> **EXERCISE BRIEF**
Provide only the number of lines in the data below that contain the word "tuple".

══ AVAILABLE DATA

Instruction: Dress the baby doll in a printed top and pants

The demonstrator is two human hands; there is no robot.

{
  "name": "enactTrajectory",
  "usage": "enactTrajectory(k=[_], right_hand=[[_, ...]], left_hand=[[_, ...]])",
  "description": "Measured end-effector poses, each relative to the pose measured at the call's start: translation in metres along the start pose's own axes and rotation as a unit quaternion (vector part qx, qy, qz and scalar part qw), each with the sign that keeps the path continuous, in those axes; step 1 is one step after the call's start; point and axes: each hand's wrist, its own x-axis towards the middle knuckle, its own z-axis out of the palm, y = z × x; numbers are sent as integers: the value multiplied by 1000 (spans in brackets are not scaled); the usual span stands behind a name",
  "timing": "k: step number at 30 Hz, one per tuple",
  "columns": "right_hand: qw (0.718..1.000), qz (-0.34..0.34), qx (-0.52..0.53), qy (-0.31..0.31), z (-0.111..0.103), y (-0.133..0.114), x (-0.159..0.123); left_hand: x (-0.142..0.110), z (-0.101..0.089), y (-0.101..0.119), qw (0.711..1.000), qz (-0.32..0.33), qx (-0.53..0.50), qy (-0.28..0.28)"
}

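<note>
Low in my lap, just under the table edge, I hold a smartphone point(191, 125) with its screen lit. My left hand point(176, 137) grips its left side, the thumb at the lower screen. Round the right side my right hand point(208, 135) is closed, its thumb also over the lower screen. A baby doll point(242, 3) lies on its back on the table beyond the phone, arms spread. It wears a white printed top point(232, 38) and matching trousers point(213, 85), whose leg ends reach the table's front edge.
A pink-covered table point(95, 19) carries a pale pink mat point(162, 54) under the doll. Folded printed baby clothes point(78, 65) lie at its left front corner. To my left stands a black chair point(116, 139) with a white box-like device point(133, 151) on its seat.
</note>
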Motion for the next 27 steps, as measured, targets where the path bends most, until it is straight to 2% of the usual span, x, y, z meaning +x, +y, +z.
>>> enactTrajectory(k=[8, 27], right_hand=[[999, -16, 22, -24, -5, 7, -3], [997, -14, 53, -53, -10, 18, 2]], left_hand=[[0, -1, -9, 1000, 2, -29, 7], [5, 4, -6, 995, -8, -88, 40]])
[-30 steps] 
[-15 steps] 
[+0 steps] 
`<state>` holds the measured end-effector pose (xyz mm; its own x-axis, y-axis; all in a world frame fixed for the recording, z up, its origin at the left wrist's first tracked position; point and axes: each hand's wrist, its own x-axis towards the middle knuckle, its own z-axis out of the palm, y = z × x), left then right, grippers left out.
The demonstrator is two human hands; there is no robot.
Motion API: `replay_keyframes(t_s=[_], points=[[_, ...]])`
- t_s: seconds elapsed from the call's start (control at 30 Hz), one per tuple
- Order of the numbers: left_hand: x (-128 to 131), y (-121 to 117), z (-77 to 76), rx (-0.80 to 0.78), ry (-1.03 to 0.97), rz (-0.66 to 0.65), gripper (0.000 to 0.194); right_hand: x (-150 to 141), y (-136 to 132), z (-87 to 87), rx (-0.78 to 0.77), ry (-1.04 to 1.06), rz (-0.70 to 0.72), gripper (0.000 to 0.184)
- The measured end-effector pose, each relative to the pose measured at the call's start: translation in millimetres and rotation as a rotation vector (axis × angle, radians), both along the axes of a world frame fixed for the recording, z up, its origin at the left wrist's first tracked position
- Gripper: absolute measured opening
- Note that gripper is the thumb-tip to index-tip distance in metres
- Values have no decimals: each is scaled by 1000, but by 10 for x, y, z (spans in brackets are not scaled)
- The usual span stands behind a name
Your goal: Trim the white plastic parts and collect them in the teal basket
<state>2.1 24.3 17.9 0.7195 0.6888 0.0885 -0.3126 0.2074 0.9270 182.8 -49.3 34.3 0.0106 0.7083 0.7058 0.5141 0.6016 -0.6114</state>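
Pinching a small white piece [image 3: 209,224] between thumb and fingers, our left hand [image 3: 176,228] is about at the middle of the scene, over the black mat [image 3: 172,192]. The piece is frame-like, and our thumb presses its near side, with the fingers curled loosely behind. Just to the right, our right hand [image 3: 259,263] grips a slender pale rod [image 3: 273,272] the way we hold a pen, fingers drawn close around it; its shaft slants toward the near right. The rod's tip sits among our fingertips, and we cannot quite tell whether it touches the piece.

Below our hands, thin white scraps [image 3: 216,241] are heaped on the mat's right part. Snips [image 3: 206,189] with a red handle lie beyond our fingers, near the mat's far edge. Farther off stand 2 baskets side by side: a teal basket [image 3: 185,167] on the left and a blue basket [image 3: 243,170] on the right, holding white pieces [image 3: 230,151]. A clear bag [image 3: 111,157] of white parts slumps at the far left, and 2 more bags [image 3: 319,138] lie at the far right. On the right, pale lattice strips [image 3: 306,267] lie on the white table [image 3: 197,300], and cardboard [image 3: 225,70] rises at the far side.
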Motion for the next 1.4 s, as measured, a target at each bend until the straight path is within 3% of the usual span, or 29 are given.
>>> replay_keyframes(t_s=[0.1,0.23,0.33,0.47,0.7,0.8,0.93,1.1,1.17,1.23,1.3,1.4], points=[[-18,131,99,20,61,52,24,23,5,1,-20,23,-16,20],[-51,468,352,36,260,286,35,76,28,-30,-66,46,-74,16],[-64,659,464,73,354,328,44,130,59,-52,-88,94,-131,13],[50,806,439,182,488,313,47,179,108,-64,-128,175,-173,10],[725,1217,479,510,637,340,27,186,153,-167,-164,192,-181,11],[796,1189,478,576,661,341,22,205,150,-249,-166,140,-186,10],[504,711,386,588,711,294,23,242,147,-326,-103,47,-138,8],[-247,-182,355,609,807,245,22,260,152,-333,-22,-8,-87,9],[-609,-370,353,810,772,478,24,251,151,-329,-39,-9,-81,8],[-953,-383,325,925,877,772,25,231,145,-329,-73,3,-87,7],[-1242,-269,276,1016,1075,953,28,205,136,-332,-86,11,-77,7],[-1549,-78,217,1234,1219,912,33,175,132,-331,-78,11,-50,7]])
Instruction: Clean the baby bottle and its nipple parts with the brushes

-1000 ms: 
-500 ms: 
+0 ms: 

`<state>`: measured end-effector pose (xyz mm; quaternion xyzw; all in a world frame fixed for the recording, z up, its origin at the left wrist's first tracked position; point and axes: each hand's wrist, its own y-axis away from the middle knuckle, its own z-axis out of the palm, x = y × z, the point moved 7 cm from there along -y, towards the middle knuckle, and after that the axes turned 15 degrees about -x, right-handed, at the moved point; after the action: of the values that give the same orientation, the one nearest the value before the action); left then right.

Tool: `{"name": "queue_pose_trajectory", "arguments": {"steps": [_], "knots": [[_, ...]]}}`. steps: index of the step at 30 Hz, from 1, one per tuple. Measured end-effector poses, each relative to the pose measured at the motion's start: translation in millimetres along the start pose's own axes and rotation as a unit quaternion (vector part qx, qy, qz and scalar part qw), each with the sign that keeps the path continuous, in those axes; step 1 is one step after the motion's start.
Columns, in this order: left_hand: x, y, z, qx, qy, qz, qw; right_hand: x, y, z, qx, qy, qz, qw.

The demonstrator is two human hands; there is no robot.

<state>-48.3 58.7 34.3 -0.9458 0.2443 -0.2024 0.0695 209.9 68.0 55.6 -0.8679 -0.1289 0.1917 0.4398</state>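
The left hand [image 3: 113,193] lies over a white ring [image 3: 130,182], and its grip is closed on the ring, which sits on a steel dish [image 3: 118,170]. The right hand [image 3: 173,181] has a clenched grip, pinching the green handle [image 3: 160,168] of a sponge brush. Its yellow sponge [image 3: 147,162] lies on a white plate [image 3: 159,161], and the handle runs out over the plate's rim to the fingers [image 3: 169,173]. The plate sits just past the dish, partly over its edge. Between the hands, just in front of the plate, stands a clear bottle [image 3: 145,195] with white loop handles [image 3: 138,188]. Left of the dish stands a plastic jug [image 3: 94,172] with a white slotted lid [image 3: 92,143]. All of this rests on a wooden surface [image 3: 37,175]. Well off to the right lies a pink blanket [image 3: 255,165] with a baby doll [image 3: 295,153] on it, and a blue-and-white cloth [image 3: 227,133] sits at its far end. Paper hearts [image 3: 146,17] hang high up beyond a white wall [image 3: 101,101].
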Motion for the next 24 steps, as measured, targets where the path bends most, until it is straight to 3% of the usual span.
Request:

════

> **EXPECTED ANSWER**
3